Todos sabemos que Jair Bolsonaro é um destemperado de xingar repórter, um exagerado de propor a extinção da imprensa pra ele governar sem ter de responsabilizar jornalistas inescrupulosos por denegrir seu governo (atenção para a ironia). A ideia esdrúxula me evocou a piada do marido que flagra a mulher com o amante no sofá de casa e contorna o constrangimento tirando o sofá da sala. Não passa pela cabeça de Jair nem de qualquer de seus acólitos e seguidores que os jornais, as rádios e as televisões sempre foram o que são e acabar com eles não os fará gozar a paz e tranquilidade ilusórias do corno manso.

Em 1954 o presidente Getúlio Vargas foi derrotado pela oposição que explorou a corrupção em seu governo, mas visava interromper as sucessivas conquistas da classe trabalhadora como o décimo terceiro salário criado pelo ministro do Trabalho, João Goulart, demitido em seguida para satisfazer os patrões inconformados. O Globo chegou a dizer em manchete de primeira página que o décimo terceiro causaria falências e seria a derrocada da economia. Por aí você faz ideia da campanha feroz que Vargas enfrentou no escândalo da corrupção que ele próprio chamou de “mar de lama”.

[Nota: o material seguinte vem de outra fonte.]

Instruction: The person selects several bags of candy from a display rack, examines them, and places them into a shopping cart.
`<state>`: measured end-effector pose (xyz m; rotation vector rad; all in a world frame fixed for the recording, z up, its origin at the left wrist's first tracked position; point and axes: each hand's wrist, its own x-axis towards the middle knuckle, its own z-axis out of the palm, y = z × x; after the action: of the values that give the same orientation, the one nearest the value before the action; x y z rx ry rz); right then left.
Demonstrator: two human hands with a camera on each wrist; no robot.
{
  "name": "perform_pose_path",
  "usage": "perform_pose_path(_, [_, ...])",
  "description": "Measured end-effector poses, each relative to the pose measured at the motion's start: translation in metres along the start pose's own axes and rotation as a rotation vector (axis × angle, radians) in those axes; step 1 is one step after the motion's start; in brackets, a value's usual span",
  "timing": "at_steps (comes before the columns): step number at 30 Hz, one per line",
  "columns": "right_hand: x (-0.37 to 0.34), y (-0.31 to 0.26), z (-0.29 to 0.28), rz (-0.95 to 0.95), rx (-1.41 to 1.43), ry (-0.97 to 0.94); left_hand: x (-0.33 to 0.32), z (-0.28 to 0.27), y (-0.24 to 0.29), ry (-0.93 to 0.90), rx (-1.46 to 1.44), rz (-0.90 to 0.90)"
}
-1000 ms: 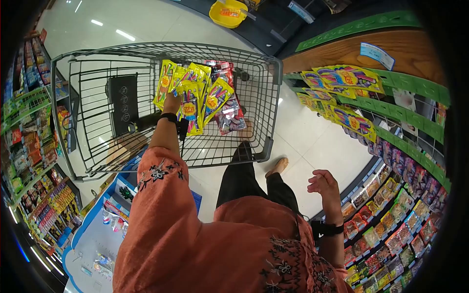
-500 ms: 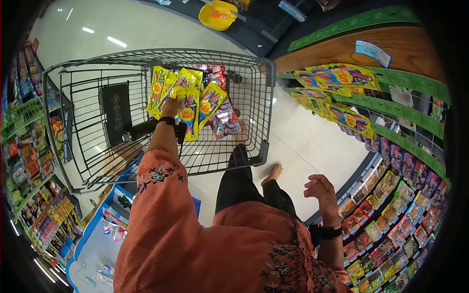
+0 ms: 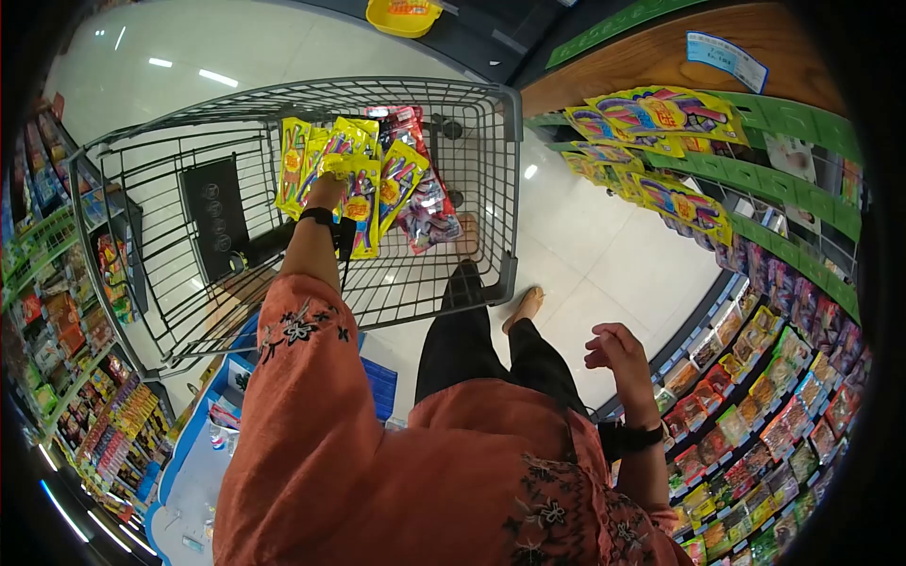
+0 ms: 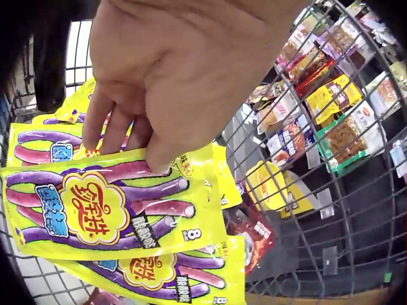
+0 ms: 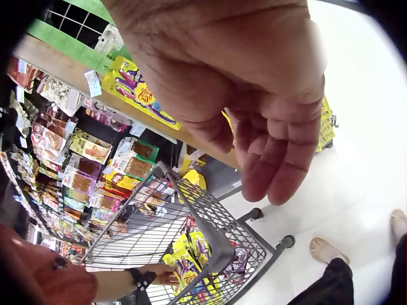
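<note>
Inside a grey wire shopping cart [image 3: 512,113], my left hand [image 3: 326,193] pinches the top edge of a yellow candy bag [image 4: 95,210], thumb over the front and fingers behind. The bag shows purple and pink candy sticks. More yellow candy bags [image 3: 401,179] lie under and around it, and red and purple packets [image 3: 429,222] lie to their right. My right hand [image 3: 618,358] is raised beside my body, outside the cart, holding nothing. Its fingers hang loosely bent in the right wrist view.
Yellow candy bags [image 3: 661,111] hang from a green-edged rack on the right, with rows of snack packets [image 3: 746,424] below. A yellow basket [image 3: 404,17] sits on a dark shelf at the top. Packed shelves [image 3: 57,311] line the left side, near a blue-edged display [image 3: 189,481].
The cart and its bags have shifted slightly left in the head view. My left hand stays on the candy bag. My right hand remains raised, fingers bent a little more.
</note>
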<state>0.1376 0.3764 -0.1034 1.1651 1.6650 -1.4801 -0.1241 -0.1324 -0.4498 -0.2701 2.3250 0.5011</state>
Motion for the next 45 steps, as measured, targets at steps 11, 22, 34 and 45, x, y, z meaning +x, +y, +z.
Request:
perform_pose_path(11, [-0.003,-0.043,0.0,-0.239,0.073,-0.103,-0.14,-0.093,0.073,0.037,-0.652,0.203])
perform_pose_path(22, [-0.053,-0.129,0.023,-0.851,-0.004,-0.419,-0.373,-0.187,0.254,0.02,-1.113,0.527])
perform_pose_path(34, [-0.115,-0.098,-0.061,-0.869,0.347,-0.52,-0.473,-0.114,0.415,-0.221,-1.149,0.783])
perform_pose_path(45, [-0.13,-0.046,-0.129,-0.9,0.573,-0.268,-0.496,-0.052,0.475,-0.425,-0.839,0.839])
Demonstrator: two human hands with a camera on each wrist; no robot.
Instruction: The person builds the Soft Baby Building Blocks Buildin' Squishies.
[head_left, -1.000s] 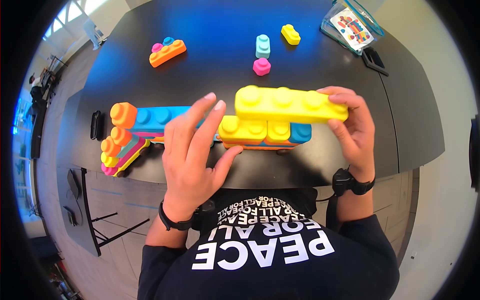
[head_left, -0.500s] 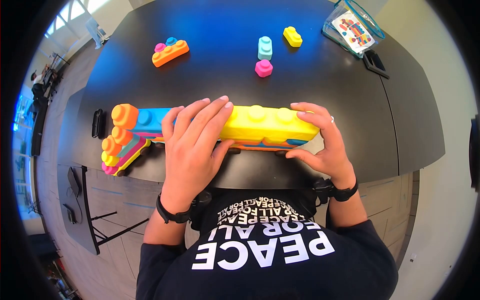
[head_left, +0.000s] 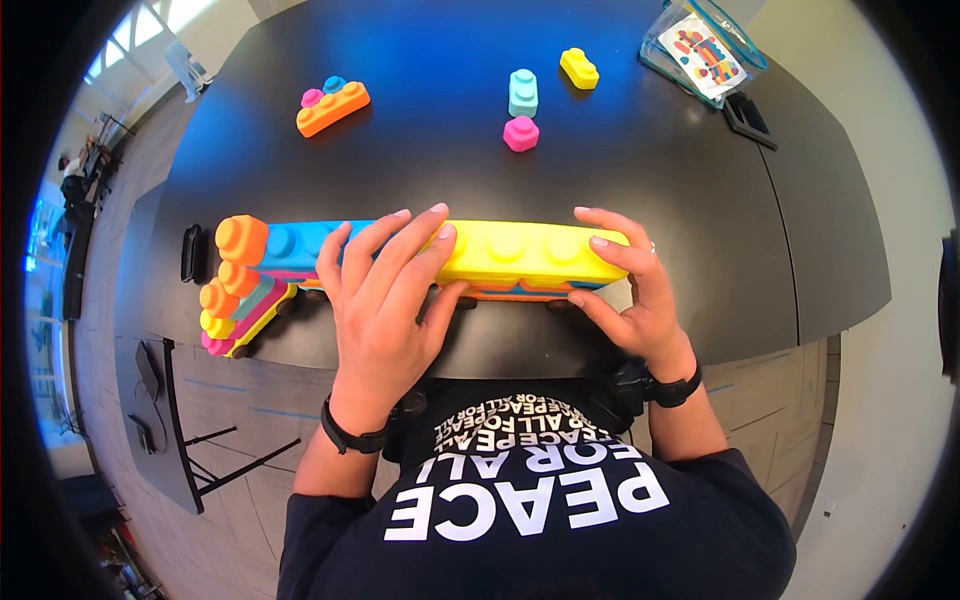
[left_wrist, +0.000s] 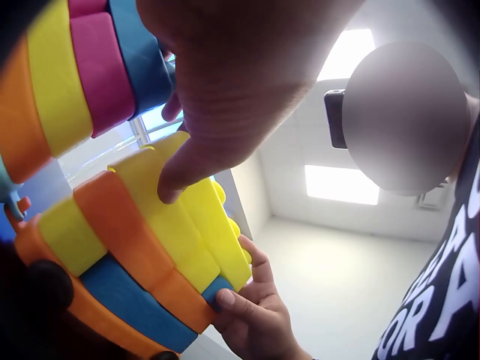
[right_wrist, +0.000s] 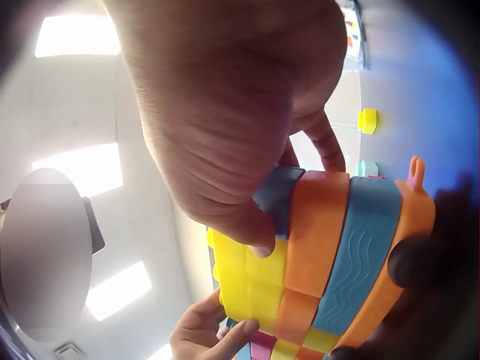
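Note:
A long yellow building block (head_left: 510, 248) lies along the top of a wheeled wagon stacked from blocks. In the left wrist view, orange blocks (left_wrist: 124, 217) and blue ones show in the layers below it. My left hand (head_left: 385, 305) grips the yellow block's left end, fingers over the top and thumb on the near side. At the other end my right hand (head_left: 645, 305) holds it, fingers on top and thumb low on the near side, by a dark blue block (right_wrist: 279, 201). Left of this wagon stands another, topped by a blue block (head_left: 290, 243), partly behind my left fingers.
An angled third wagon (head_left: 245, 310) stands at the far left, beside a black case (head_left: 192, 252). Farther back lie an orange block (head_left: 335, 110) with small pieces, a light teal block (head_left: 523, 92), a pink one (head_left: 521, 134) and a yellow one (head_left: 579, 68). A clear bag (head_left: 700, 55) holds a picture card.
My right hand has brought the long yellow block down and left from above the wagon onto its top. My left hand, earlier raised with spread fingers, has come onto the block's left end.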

A história registra muitas inovações que desagradaram o capital nacional e o estrangeiro: monopólio sobre a exploração de petróleo com a criação da Petrobras, criação do atual BNDES, do Banco do Nordeste, da CACEX, o limite de 8% do lucro das empresas estrangeiras às suas matrizes, e outras. Mas o que interessa aqui é o papel histórico da imprensa como parte do poder. Havia, apenas no Rio de Janeiro, a capital da república, dezenas de jornais, a grande maioria diários, matutinos e vespertinos: O Globo, Última Hora, Jornal do Brasil, Correio da Manhã, O Jornal, Diário de Notícias, O Dia, A Notícia, Tribuna da Imprensa, Jornal do Commercio, Luta Democrática, Jornal dos Sports e talvez mais algum que me escapa no momento. Todos, à exceção da Última Hora de Samuel Wainer, pediam a cabeça do presidente, que se suicidou em 24 de agosto daquele ano.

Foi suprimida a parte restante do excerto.